▶ **Work item**:
What is the number of lines in this listing that include "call"? Answer with that number only.

▶ **Data listing**:
--- --- ---

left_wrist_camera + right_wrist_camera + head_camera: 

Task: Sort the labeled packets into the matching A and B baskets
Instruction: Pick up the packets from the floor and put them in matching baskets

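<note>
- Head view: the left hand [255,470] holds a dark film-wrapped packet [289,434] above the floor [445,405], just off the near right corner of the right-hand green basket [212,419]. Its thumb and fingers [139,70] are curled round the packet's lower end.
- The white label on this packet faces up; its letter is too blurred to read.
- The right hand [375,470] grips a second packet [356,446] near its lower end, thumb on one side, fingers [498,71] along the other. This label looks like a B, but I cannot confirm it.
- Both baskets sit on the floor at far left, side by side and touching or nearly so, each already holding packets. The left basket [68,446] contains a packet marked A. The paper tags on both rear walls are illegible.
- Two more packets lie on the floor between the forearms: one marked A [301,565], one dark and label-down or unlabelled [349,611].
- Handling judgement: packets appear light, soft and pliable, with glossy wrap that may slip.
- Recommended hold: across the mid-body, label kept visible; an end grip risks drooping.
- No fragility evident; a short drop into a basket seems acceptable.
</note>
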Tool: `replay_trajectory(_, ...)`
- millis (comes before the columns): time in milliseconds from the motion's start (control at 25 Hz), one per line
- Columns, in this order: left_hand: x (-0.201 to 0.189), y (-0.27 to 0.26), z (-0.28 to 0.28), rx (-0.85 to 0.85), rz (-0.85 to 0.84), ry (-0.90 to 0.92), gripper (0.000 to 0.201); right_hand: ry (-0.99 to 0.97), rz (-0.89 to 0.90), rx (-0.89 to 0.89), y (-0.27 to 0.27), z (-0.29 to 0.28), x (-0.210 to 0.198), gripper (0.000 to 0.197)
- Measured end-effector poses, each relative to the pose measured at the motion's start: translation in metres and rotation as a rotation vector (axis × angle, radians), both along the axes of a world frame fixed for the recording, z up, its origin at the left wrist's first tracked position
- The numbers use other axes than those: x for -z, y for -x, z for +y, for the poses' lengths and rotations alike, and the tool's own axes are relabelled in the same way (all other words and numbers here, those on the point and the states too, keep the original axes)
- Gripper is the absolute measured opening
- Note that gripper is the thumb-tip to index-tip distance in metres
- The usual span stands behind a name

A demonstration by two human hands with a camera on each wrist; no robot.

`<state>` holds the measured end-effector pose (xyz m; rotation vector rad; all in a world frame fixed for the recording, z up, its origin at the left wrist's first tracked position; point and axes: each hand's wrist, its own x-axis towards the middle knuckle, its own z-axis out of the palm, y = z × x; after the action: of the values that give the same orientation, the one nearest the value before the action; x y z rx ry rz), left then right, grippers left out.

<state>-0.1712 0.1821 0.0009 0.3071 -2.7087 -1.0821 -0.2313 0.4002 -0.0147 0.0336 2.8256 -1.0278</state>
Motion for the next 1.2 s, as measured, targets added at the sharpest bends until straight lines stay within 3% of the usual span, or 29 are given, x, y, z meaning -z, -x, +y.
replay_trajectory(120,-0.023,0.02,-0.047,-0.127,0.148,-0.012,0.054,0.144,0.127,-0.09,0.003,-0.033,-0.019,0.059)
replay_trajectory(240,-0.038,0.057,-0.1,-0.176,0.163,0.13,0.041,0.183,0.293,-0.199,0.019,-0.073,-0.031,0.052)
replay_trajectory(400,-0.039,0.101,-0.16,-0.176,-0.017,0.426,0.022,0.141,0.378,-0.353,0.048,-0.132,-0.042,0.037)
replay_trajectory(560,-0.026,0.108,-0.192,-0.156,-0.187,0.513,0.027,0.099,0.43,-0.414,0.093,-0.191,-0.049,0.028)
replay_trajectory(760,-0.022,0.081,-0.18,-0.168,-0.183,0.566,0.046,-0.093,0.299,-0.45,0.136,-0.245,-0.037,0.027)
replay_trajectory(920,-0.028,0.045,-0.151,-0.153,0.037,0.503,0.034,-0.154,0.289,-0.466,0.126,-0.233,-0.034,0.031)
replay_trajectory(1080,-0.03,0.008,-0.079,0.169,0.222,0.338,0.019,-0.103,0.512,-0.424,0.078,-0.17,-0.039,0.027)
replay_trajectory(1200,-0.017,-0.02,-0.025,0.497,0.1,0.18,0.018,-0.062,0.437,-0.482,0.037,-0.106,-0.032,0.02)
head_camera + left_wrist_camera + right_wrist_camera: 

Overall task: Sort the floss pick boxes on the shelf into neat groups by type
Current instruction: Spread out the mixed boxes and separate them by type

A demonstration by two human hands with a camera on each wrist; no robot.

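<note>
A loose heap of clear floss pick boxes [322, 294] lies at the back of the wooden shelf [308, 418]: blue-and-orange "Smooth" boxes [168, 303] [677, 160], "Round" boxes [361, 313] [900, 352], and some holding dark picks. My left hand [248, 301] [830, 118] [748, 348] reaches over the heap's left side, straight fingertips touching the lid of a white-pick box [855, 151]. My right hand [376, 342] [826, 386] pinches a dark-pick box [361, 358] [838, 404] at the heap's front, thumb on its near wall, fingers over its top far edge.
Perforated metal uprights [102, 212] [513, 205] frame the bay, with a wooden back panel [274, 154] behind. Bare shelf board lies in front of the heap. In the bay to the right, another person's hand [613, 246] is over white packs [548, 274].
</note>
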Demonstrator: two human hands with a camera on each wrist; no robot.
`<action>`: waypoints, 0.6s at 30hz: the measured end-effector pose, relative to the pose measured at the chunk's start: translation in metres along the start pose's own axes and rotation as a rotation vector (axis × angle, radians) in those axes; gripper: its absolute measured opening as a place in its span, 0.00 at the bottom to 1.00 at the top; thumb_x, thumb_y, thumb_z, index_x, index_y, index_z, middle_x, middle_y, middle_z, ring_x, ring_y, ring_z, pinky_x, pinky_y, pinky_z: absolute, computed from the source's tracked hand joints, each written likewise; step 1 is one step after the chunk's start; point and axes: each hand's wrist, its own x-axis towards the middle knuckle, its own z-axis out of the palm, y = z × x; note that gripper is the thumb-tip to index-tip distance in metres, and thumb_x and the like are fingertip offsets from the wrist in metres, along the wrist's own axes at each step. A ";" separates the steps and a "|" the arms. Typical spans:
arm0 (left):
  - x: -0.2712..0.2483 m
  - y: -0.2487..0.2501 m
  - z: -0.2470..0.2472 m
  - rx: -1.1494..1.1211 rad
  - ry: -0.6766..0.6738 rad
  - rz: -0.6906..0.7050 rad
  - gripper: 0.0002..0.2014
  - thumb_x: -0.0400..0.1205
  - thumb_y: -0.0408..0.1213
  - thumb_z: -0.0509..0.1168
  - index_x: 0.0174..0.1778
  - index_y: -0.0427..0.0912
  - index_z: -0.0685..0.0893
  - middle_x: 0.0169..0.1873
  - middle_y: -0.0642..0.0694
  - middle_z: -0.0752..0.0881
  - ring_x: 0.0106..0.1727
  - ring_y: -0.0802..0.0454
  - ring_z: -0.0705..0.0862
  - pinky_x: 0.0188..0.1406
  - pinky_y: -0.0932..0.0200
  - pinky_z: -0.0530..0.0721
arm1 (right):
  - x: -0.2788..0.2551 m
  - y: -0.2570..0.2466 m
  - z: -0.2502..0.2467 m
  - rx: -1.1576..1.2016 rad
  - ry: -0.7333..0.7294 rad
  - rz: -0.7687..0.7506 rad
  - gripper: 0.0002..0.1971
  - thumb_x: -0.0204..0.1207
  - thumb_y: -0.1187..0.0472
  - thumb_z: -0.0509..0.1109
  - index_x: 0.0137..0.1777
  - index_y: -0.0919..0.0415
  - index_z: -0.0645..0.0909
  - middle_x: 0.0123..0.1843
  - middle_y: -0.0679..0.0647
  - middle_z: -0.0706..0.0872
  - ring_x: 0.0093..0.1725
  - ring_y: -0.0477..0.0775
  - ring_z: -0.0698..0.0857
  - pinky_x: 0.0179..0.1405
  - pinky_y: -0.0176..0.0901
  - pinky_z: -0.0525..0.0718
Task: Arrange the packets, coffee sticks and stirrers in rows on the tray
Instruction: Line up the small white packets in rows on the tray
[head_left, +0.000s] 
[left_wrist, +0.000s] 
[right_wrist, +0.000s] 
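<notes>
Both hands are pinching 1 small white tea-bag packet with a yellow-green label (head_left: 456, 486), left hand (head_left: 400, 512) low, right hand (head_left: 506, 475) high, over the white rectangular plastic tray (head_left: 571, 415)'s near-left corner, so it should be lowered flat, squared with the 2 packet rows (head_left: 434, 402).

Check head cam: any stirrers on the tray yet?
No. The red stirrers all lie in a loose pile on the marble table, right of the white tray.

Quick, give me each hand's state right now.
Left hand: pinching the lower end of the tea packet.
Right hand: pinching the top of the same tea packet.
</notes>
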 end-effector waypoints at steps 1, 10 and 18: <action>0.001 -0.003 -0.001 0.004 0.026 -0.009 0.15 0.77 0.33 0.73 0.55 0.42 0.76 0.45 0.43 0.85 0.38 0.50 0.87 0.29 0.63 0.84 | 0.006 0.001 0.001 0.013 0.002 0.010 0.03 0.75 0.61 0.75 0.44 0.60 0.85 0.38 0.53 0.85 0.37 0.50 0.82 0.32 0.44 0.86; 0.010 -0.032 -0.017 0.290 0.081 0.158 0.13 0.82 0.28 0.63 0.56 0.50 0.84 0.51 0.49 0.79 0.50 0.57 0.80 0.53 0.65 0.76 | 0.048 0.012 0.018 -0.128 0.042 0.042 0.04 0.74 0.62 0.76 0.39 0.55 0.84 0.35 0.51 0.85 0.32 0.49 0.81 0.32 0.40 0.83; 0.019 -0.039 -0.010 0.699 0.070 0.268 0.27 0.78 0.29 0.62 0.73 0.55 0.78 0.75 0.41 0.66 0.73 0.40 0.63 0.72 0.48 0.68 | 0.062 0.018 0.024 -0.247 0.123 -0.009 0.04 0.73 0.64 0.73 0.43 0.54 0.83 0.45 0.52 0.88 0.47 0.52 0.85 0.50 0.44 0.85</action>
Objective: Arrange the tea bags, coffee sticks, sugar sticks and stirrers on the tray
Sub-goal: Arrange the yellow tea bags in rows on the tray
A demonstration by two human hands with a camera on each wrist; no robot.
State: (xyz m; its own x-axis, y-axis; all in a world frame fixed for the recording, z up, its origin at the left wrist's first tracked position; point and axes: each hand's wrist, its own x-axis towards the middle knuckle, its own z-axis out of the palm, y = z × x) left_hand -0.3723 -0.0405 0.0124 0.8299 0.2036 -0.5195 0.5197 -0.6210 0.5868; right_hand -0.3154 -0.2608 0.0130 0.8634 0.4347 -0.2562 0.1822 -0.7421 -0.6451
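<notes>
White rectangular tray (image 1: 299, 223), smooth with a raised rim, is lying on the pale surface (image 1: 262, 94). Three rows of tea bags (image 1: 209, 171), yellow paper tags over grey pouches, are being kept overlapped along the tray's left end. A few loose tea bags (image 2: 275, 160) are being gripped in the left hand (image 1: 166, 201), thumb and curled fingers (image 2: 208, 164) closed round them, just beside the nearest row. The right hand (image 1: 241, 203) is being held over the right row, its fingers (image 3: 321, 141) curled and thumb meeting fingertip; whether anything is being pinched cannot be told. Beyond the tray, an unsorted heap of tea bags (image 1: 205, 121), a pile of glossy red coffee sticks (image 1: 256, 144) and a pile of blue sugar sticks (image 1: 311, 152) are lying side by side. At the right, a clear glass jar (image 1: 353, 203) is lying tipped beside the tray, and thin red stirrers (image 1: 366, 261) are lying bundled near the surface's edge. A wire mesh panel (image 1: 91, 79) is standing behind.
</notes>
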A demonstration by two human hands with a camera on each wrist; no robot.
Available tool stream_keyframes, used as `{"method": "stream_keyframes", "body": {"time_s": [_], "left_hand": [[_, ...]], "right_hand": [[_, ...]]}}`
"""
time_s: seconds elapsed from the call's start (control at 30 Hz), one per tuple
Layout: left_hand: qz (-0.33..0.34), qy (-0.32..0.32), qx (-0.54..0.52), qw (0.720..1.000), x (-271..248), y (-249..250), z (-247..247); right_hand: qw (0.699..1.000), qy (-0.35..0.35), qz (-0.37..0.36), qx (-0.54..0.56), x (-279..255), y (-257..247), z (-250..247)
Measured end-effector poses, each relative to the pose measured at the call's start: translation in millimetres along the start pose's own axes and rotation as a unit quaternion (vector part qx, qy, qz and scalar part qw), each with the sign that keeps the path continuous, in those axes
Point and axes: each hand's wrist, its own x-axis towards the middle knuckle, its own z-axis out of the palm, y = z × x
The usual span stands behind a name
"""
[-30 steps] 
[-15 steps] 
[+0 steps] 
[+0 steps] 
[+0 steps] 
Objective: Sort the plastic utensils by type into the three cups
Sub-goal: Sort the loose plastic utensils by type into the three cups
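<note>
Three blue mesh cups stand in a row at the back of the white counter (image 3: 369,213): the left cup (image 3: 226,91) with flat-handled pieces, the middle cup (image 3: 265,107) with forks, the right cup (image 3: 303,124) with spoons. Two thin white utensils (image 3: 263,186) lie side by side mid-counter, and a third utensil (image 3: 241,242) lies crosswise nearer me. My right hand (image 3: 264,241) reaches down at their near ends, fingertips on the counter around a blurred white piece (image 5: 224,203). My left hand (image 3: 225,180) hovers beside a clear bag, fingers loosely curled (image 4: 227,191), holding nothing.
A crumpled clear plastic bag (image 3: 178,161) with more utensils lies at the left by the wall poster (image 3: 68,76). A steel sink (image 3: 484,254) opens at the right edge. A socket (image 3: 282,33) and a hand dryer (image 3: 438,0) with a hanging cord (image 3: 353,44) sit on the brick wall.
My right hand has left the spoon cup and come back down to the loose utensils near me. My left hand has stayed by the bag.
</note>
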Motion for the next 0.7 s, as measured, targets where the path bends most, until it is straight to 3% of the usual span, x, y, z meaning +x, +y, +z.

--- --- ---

▶ **Exercise output**:
2